The first I heard of what have become known as the Kamprad-Lovecraft correspondences was an email from a little known artist originally from Rhode Island and lately residing in London.  The anxiously tapped out message that arrived in my Duke inbox at 1am would ordinarily have been deleted by any one of my seemingly immaterial support staff, but on this occasion I had been woken by a nightmare whose strangeness precluded any further sleep. Seeking comfort in the familiarity of my inbox (that I habitually check, despite my 79 years) I began to mark the innumerable requests for conference addresses, journal submissions and PhD supervisions for immediate consignment to the virtual Trash to which we all eventually return.  My purge was interrupted by an email whose subject seemed to resonate uncannily with my then circumstances.  

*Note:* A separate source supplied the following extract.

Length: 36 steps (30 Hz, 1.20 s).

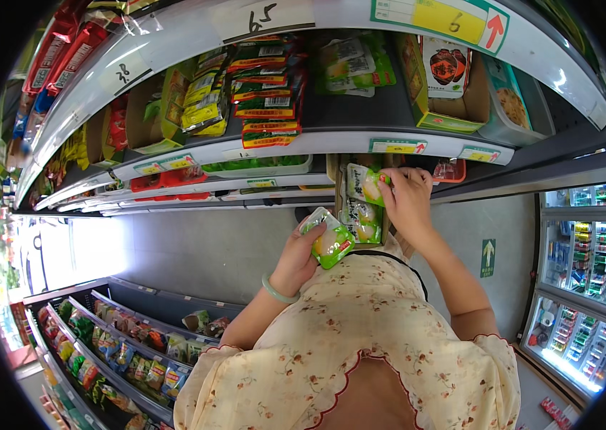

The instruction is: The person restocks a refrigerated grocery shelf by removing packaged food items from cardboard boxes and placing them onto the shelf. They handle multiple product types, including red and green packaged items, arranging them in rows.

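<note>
My left hand [298,250], with a pale bangle [280,290] at the wrist, holds a green-and-white sealed food packet [332,242] in front of my waist. Its thumb lies over the packet's upper edge. My right hand [410,203] pinches the right edge of another green-and-white packet [362,181], which is over a narrow cardboard box [339,201]. More packets of the same kind [363,228] lie in that box. The box reaches from the lower shelf to my body; how it is supported underneath is hidden.
On the shelf above lie similar packets [354,62], yellow snack packets [205,102] and red-and-green packets [268,102]. White price rails [329,141] edge the shelves. A red tray [456,172] sits right of my hand. Snack racks [136,344] stand behind on the left, drink fridges [582,269] on the right.
</note>
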Each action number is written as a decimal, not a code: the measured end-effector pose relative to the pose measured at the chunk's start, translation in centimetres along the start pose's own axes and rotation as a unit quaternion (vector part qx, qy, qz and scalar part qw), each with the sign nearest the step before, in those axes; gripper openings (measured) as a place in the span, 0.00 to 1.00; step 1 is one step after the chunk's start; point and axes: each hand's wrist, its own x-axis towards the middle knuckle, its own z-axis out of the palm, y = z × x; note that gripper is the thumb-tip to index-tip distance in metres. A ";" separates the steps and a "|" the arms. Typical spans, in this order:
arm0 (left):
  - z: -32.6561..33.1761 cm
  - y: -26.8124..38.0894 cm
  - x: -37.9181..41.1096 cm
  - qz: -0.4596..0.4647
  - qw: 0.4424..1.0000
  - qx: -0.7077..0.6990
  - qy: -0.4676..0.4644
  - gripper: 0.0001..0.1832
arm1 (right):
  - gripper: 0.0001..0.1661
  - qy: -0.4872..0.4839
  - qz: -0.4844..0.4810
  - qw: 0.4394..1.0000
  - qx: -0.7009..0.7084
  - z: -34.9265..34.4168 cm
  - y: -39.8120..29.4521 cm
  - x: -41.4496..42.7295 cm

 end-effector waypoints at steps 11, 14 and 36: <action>-0.6 -0.2 0.1 0.014 1.000 -0.018 0.013 0.13 | 0.16 0.026 0.016 0.999 -0.026 0.6 0.0 0.9; -0.4 -0.2 -0.1 0.030 0.999 -0.015 0.022 0.12 | 0.15 0.019 0.130 0.984 0.119 0.7 0.7 -1.2; 4.9 -2.0 4.6 0.237 0.758 0.608 0.017 0.18 | 0.40 -0.305 0.237 0.911 0.147 2.0 0.4 -8.3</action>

RE: Nightmares and the dystopian horizon of our collective praxis

Tired yet tethered to waking by some vague, subconscious anxiety, I read on.

Dear Professor Jameson,
I know you can’t sleep. Nor can I. 

What followed was an account whose reliability I could scarcely credit. The sender, H.A. Wilcox, described himself as an artist/curator putting together a month long exhibition responding to a recently discovered set of letters, seemingly between the ten year old future founder of IKEA and a dying H.P. Lovecraft. Wilcox included a link to the letters and claimed they cast new light on what many describe as my seminal work - Postmodernism, or, the Cultural Logic of Late Capitalism. Evidently, his insomnia stemmed from what he assumed was our mutual anxiety for my intellectual legacy.

I followed the link to a sparse webpage that contained four scans of barely legible hand written letters, alternately raw and refined in script. Above the scans was an image of a forty-something bespectacled Goth, smiling with anxious triumph and clutching what closer inspection revealed to be an ancient edition of Weird Tales. Below, a caption informed me that the man was Sven Källström, bassist in the Sludgecore band Cyclopeanus and son of a Swedish smallholder. Apparently, Källström had discovered a time capsule of sorts buried in a shallow grave on his family’s farm in Småland, rural Sweden.

Tabbing back to the email, I sleepily scanned the text beyond the link for some compelling call to action, my index finger hovering above delete. And there it was - a garbled appeal to my intellectual vanity that piqued the residue of some long subdued, younger man within.

I hit reply and in the old dark of that sleepless night wrote a few paragraphs of speculative critical writing which, on reflection, strike me like irregular cubes of broken shatterglass in the oatmeal of my intellectual dotage. The results seem alien as I read them back; a choir of discordant voices orphaned from the logic of dreams.  Perhaps I was in thrall to the dream from which I had lately woken. Perhaps I was still asleep.